**Supplied material:**
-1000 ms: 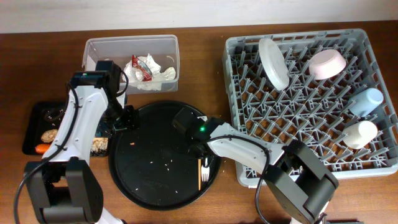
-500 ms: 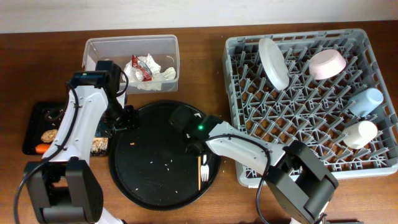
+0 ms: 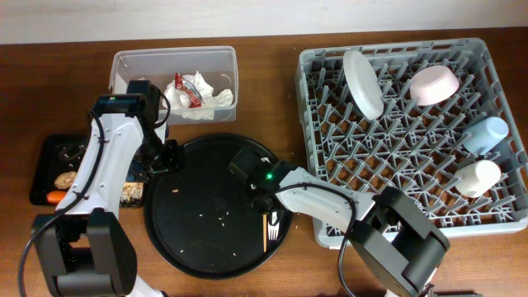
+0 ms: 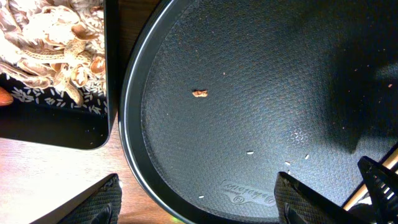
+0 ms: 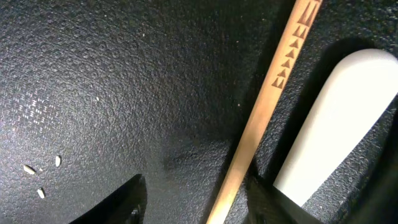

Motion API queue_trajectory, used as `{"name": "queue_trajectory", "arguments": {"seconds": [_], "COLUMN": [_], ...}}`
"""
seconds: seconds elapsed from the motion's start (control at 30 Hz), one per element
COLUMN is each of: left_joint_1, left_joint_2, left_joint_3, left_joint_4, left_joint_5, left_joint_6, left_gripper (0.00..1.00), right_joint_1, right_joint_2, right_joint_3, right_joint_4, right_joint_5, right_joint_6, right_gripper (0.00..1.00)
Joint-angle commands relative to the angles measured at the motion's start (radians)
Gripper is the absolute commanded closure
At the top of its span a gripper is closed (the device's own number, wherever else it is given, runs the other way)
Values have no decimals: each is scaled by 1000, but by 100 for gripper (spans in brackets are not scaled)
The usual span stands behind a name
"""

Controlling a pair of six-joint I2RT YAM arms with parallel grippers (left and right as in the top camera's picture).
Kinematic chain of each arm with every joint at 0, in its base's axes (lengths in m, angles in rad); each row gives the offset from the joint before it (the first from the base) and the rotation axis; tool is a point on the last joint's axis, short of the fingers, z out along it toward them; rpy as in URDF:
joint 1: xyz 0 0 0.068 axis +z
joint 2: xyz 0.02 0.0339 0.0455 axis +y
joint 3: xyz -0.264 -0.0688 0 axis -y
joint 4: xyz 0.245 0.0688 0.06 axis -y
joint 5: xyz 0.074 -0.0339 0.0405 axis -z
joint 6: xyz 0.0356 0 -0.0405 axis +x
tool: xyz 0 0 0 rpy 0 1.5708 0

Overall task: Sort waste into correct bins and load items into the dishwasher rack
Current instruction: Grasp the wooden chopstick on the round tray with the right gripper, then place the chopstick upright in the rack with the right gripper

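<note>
The trouble I expect is at my right gripper (image 5: 198, 194). Its jaws stand open around the chopstick (image 5: 261, 112), gripping nothing, low over the round black tray (image 3: 190, 239) at centre frame. The white fork (image 5: 336, 118) lies just beside the stick. If I close off-centre I may pinch the fork's handle too, or the thin round stick may roll out and skid on the pebbled tray. Once lifted it could also slip through the lattice of the dishwasher rack (image 3: 307, 107) at the right of the frame if I let go of it flat.

My left gripper (image 4: 202, 200) hangs wide open and empty above the tray's left rim. Sweeping there could knock the shallow black tray (image 3: 41, 165).

By my count:
- one rack, one round tray, one clear tub (image 3: 132, 62) at upper left, and one shallow black tray at far left
- in the rack, one white plate (image 3: 363, 82), one pink bowl (image 3: 434, 85), one blue cup (image 3: 487, 132) and one white cup (image 3: 478, 176)
- in the tub, one napkin (image 3: 216, 97) and one wrapper (image 3: 183, 91)
- one carrot (image 3: 56, 197) at the black tray's lower edge
- one fork, and one stick that I can see
- one brown crumb (image 4: 199, 94)
- a scatter of grain scraps (image 3: 221, 219), too small to number
</note>
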Motion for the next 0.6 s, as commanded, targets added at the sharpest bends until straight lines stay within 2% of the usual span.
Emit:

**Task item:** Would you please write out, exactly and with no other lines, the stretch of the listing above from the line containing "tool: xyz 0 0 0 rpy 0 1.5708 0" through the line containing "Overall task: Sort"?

**Exercise solution:**
tool: xyz 0 0 0 rpy 0 1.5708 0

Overall task: Sort waste into correct bins and load items into the dishwasher rack

The exercise is complete as it stands.